Он с любопытством посмотрел на нее.
— А откуда вы знаете, что это такое — сознавать, что твоя жизнь зависит от прихотей взбалмошных, богатых, скучающих людей? Они занимают видное положение в обществе и очень самонадеянны.
— Я читала об этом.
— Иными словами, вы просто не хотите говорить. Предпочитаете обходиться туманными намеками на прошлое… А мне бы хотелось о нем услышать. — Сабрина молчала. — Нет, правда, хотелось бы. Вы очаровательная женщина, Стефани, но кроме того вы не укладываетесь в привычные рамки. Хозяйка загородного дома, владелица антикварного магазина, чертовски талантливый художник по интерьеру… но я чувствую, вы способны на большее, гораздо большее, но, черт бы меня побрал, если я знаю, на что именно!
— А с чего вы взяли, что это вас касается? — ледяным тоном заметила она.
— Потому что я терпеть не могу тайн. Я привык видеть вещи такими, как они есть: я же разрабатываю проекты домов, а не пишу стихи. Вы как-то говорили мне, что ваше детство прошло в Европе, поэтому понятно, откуда у вас такое произношение и, как мне кажется, уважительное отношение к традициям, но в вас есть что-то еще. Словно внутри вас живет второй человек, ведь вы держитесь так настороженно, чуть ли не скрытно. Да, узнать вас — задачка не из легких. — Он помедлил, ожидая ответа, но Сабрина смотрела ему прямо в глаза и молчала. — Знаете, очень сложно вот так ничего не говорить. В большинстве своем люди стараются как-то заполнять паузу. Но вы не из тех, кто болтает без умолку. И это тоже кажется очаровательным. — Он снова сделал паузу. — Ну, может, как-нибудь в другой раз, я ведь не из тех, кто легко сдается. — Вернувшись к папке, он бегло просмотрел несколько листов. — А что, в квартире супер-люкс, в спальне будут двустворчатые двери?

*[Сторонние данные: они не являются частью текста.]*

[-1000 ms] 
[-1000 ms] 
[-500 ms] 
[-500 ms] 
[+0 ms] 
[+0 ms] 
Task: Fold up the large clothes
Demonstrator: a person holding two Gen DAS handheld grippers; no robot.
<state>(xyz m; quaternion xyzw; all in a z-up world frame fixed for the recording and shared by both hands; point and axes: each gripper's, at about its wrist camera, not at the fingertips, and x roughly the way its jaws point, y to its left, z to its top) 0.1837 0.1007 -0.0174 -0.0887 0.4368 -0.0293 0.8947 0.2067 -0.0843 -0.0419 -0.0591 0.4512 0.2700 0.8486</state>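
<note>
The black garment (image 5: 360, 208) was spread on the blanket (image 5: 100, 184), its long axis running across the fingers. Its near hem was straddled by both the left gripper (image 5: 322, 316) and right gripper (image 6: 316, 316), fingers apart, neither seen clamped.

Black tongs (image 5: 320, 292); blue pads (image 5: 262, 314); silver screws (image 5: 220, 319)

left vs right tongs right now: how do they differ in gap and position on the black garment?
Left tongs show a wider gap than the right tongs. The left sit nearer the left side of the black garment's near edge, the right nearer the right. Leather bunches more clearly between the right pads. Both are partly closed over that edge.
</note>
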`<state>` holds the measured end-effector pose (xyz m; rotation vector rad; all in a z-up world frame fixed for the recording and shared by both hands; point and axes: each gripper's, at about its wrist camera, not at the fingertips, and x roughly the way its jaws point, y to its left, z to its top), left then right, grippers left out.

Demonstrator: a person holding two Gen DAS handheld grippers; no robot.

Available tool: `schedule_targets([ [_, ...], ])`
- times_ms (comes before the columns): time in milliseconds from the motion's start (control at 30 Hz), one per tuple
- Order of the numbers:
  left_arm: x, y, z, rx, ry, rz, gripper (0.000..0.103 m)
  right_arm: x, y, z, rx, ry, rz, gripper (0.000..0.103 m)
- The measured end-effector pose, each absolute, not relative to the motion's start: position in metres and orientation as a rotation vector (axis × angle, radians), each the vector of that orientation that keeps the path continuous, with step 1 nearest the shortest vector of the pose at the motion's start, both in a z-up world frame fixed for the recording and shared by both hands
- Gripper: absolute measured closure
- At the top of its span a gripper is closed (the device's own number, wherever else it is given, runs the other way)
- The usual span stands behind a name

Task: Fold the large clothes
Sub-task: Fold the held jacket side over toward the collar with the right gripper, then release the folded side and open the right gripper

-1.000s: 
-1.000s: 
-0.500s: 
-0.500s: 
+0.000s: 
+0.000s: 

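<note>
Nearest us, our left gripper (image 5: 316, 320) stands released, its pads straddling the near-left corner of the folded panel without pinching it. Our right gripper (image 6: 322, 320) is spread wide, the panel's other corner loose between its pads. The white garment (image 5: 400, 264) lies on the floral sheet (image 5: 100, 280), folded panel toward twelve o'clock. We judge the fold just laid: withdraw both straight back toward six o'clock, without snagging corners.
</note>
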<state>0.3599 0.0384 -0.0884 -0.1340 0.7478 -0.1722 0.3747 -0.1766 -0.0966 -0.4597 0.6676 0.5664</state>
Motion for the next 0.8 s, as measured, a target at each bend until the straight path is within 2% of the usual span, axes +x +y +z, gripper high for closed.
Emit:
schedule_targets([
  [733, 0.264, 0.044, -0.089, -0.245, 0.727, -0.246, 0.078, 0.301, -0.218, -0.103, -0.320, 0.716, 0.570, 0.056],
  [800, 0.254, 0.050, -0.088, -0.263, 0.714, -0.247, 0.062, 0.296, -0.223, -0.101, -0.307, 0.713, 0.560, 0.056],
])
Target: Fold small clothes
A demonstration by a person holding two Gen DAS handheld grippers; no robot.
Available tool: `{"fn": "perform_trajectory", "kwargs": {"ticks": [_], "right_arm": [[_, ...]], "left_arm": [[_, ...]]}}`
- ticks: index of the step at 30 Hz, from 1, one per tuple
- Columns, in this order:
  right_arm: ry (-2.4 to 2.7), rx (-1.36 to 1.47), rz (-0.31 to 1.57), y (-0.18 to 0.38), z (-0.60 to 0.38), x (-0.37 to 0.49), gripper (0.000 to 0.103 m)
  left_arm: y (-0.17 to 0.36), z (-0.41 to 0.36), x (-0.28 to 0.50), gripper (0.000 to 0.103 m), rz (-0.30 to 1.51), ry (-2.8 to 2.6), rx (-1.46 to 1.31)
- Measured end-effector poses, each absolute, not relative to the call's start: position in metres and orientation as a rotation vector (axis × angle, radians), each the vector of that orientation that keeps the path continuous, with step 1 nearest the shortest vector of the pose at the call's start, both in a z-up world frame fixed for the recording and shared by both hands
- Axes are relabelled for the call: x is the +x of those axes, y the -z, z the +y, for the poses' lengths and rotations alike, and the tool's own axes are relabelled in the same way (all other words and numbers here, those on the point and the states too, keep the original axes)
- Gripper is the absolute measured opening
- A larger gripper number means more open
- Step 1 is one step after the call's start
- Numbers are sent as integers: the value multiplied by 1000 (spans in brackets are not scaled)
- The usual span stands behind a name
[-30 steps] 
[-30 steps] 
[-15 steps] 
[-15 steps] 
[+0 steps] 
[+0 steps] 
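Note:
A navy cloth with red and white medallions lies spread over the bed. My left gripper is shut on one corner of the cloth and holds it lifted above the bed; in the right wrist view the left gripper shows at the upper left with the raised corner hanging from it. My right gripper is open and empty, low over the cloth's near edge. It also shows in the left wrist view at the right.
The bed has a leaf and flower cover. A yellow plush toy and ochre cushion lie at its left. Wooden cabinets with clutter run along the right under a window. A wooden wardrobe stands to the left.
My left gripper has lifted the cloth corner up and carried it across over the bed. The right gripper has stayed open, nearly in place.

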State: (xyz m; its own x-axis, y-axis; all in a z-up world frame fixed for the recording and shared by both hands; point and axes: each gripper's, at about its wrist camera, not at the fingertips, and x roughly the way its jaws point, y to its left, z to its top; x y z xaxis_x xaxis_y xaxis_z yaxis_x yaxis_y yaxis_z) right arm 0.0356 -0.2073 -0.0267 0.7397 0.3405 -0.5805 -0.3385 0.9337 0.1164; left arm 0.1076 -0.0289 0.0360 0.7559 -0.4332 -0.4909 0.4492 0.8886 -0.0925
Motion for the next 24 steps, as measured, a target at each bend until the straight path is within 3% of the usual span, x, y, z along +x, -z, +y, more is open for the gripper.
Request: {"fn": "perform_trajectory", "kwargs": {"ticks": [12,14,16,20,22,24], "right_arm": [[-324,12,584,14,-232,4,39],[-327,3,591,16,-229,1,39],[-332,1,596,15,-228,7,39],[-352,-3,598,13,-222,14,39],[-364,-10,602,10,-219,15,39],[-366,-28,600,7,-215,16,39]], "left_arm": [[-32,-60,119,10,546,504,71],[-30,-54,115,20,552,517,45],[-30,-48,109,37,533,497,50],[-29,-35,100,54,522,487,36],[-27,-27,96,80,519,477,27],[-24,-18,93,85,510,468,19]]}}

— Да, в вашем проекте здесь просто дверь, но квартира расположена в самом конце коридора, а потом идет вестибюль. И я подумала, что хорошо бы разыскать какой-нибудь старый витраж — он будет здесь хорошо смотреться.
— Пожалуй. Отличная идея. А вы знаете, где взять этот витраж?
— Попробую раздобыть в «Сэлвидж уан». К тому же у меня есть перечень магазинов, где это можно достать.
— Значит, вы знаете «Сэлвидж уан»? Мечта всякого художника по интерьеру.
— Да, хотя по-своему жуткое место, вам не кажется? Сколько там остатков снесенных зданий — двери, оконные рамы, каминные решетки, раковины, настенные бра. Ведь все это — словно обломки чьих-то надежд, мечтаний, трагедий. Когда я поднимаюсь с этажа на этаж, у меня такое чувство, словно я слышу чей-то тихий голос, и он нашептывает мне на ухо, что все так недолговечно и хрупко, так преходяще, что мы должны записывать все, что говорим и делаем, иначе это уйдет в небытие…
— Да, у меня там тоже было такое чувство. Но дело не только в этом: мы не должны слишком верить чему бы то ни было — ведь все пройдет.